• [Work item]: Practice item. Set the material below down again exactly, with no pictures.

= = =

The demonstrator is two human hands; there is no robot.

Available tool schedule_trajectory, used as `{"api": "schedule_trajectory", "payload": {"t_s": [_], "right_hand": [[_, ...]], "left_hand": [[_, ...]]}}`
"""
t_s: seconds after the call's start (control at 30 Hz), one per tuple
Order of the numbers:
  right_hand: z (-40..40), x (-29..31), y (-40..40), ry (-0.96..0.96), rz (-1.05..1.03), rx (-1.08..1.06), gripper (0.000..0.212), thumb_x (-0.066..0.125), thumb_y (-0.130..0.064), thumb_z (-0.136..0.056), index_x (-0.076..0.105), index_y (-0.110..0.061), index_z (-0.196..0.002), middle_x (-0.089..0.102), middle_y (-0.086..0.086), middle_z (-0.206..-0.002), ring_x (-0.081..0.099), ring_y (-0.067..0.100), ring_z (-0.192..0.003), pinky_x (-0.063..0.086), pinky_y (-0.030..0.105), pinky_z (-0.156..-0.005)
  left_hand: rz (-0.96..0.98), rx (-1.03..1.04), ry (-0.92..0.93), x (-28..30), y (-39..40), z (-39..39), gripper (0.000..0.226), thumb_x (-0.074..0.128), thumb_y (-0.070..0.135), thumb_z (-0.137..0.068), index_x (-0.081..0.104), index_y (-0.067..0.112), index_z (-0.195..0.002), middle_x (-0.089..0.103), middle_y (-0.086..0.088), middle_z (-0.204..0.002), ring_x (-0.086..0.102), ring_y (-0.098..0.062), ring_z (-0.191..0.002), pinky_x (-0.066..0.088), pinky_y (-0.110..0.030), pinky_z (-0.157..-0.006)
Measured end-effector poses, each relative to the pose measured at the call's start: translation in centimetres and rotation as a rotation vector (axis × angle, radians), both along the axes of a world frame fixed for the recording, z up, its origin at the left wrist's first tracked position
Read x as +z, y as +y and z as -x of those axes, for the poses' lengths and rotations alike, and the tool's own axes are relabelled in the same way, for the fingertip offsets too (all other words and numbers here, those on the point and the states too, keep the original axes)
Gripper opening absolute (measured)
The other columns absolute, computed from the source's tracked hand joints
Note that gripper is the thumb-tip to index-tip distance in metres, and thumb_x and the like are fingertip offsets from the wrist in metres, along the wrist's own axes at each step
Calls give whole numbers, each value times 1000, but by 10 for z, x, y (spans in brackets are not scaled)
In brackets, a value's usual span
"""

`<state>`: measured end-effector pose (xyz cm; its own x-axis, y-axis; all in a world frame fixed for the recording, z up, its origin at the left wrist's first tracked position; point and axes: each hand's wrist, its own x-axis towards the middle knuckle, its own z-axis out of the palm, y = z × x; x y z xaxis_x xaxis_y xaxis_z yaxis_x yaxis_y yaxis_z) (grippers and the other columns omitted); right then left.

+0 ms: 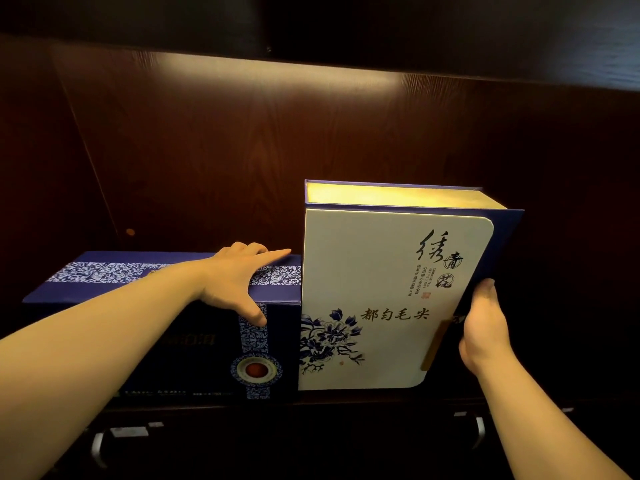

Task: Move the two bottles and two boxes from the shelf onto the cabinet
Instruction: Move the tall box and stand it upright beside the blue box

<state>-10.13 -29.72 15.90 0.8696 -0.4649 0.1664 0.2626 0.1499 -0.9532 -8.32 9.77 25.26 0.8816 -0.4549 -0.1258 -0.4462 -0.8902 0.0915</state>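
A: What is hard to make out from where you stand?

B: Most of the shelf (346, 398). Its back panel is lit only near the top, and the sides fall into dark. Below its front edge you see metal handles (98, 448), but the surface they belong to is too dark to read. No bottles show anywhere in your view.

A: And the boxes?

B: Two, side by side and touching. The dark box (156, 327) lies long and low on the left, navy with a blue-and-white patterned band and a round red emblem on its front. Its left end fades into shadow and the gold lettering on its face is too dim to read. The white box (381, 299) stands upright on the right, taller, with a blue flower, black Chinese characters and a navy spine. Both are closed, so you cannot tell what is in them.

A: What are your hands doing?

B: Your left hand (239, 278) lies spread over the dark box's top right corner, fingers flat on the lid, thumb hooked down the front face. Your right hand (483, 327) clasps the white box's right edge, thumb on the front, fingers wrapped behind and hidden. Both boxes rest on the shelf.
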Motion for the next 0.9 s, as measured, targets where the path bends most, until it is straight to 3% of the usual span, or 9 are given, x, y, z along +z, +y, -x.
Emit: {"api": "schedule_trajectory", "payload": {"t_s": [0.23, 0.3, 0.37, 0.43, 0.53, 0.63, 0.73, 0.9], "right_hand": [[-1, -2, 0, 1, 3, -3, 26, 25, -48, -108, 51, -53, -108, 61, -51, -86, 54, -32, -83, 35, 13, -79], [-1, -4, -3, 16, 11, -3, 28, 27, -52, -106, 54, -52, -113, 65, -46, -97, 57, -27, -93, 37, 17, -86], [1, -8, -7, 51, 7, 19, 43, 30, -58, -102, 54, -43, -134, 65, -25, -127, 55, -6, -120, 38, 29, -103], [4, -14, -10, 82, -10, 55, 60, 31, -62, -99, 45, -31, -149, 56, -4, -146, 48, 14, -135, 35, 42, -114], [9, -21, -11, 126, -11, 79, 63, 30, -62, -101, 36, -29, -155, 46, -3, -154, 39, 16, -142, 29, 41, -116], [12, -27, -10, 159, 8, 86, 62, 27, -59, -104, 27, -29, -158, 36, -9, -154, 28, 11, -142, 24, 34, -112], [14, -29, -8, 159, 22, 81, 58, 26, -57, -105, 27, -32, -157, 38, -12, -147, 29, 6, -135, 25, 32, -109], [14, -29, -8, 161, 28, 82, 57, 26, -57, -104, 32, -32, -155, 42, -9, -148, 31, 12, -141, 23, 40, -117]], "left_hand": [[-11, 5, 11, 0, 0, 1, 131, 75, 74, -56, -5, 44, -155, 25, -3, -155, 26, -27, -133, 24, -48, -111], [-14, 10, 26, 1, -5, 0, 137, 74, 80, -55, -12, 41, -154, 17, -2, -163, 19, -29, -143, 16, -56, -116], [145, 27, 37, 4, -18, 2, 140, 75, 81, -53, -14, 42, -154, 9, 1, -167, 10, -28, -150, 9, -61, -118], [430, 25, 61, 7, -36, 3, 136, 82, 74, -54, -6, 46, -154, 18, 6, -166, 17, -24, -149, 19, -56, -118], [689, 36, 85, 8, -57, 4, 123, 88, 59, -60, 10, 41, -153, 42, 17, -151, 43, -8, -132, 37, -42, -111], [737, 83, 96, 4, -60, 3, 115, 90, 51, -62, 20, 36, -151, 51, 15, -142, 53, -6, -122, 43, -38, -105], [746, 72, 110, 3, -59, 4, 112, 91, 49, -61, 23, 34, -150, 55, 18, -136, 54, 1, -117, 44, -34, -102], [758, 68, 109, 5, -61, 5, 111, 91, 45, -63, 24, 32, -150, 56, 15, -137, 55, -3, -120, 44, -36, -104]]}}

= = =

• [Written answer]:
The demonstrator is two human hands; there is no robot.

Available tool schedule_trajectory, used as `{"api": "schedule_trajectory", "payload": {"t_s": [_], "right_hand": [[_, ...]], "left_hand": [[_, ...]]}}`
"""
t_s: seconds after the call's start (control at 30 Hz), one per tuple
Order of the numbers:
  right_hand: z (-40..40), x (-29..31), y (-40..40), ry (-0.96..0.96), rz (-1.05..1.03), rx (-1.08..1.06), gripper (0.000..0.212), thumb_x (-0.066..0.125), thumb_y (-0.130..0.064), thumb_z (-0.136..0.056), index_x (-0.076..0.105), index_y (-0.110..0.061), index_z (-0.196..0.002), middle_x (-0.089..0.102), middle_y (-0.086..0.086), middle_z (-0.206..-0.002), ring_x (-0.081..0.099), ring_y (-0.067..0.100), ring_z (-0.192..0.003), pinky_x (-0.063..0.086), pinky_y (-0.030..0.105), pinky_z (-0.156..-0.005)
  left_hand: rz (-0.96..0.98), rx (-1.03..1.04), ry (-0.92..0.93), x (-28..30), y (-39..40), z (-39..39), gripper (0.000..0.226), thumb_x (-0.074..0.128), thumb_y (-0.070..0.135), thumb_z (-0.137..0.068), index_x (-0.081..0.104), index_y (-0.067..0.112), index_z (-0.195..0.002), middle_x (-0.089..0.103), middle_y (-0.086..0.088), middle_z (-0.204..0.002), ring_x (-0.086..0.102), ring_y (-0.098..0.062), ring_z (-0.191..0.002), pinky_x (-0.066..0.088), pinky_y (-0.110..0.030), pinky_z (-0.157..-0.006)
Measured end-effector poses, each relative to the pose measured at the call's start: translation in centimetres and rotation as a rotation vector (axis × angle, radians), both along the axes of a world frame fixed for the recording, z up, its origin at the left wrist's first tracked position
Read x as +z, y as +y and z as -x of those axes, for the poses' lengths and rotations alike, and the tool's own axes are relabelled in the same way, for the fingertip offsets too (all other words and numbers here, those on the point and the states too, keep the original axes)
Gripper opening absolute (measured)
The other columns absolute, computed from the source's tracked hand joints
Note that gripper is the thumb-tip to index-tip distance in metres, and thumb_x and the like are fingertip offsets from the wrist in metres, along the wrist's own axes at each step
Calls give whole numbers, each value times 1000, but by 10 for z, x, y (spans in brackets are not scaled)
In brackets, a value's usual span
"""

`<state>`: measured end-effector pose (xyz cm; its own x-axis, y-axis; all in a world frame fixed for the recording, z up, its origin at the left wrist's first tracked position; point and axes: each hand's wrist, its own x-axis towards the middle knuckle, its own z-axis out of the palm, y = z × x; x y z xaxis_x xaxis_y xaxis_z yaxis_x yaxis_y yaxis_z) (grippers and the other columns omitted); right then left.

+0 ms: 

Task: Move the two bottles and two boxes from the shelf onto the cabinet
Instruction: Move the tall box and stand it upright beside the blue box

<state>-10.13 -29.72 15.90 0.8696 -0.4649 0.1664 0.2626 0.1499 -0.9532 -8.32 9.77 25.26 0.8816 -0.4549 -0.1258 -0.4462 -0.8902 0.0915</state>
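A: What is hard to make out from where you stand?

B: Most of the shelf (346, 398). Its back panel is lit only near the top, and the sides fall into dark. Below its front edge you see metal handles (98, 448), but the surface they belong to is too dark to read. No bottles show anywhere in your view.

A: And the boxes?

B: Two, side by side and touching. The dark box (156, 327) lies long and low on the left, navy with a blue-and-white patterned band and a round red emblem on its front. Its left end fades into shadow and the gold lettering on its face is too dim to read. The white box (381, 299) stands upright on the right, taller, with a blue flower, black Chinese characters and a navy spine. Both are closed, so you cannot tell what is in them.

A: What are your hands doing?

B: Your left hand (239, 278) lies spread over the dark box's top right corner, fingers flat on the lid, thumb hooked down the front face. Your right hand (483, 327) clasps the white box's right edge, thumb on the front, fingers wrapped behind and hidden. Both boxes rest on the shelf.
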Motion for the next 0.9 s, as measured, targets where the path bends most, until it is straight to 3% of the usual span, or 9 are given, x, y, z along +z, +y, -x.
Emit: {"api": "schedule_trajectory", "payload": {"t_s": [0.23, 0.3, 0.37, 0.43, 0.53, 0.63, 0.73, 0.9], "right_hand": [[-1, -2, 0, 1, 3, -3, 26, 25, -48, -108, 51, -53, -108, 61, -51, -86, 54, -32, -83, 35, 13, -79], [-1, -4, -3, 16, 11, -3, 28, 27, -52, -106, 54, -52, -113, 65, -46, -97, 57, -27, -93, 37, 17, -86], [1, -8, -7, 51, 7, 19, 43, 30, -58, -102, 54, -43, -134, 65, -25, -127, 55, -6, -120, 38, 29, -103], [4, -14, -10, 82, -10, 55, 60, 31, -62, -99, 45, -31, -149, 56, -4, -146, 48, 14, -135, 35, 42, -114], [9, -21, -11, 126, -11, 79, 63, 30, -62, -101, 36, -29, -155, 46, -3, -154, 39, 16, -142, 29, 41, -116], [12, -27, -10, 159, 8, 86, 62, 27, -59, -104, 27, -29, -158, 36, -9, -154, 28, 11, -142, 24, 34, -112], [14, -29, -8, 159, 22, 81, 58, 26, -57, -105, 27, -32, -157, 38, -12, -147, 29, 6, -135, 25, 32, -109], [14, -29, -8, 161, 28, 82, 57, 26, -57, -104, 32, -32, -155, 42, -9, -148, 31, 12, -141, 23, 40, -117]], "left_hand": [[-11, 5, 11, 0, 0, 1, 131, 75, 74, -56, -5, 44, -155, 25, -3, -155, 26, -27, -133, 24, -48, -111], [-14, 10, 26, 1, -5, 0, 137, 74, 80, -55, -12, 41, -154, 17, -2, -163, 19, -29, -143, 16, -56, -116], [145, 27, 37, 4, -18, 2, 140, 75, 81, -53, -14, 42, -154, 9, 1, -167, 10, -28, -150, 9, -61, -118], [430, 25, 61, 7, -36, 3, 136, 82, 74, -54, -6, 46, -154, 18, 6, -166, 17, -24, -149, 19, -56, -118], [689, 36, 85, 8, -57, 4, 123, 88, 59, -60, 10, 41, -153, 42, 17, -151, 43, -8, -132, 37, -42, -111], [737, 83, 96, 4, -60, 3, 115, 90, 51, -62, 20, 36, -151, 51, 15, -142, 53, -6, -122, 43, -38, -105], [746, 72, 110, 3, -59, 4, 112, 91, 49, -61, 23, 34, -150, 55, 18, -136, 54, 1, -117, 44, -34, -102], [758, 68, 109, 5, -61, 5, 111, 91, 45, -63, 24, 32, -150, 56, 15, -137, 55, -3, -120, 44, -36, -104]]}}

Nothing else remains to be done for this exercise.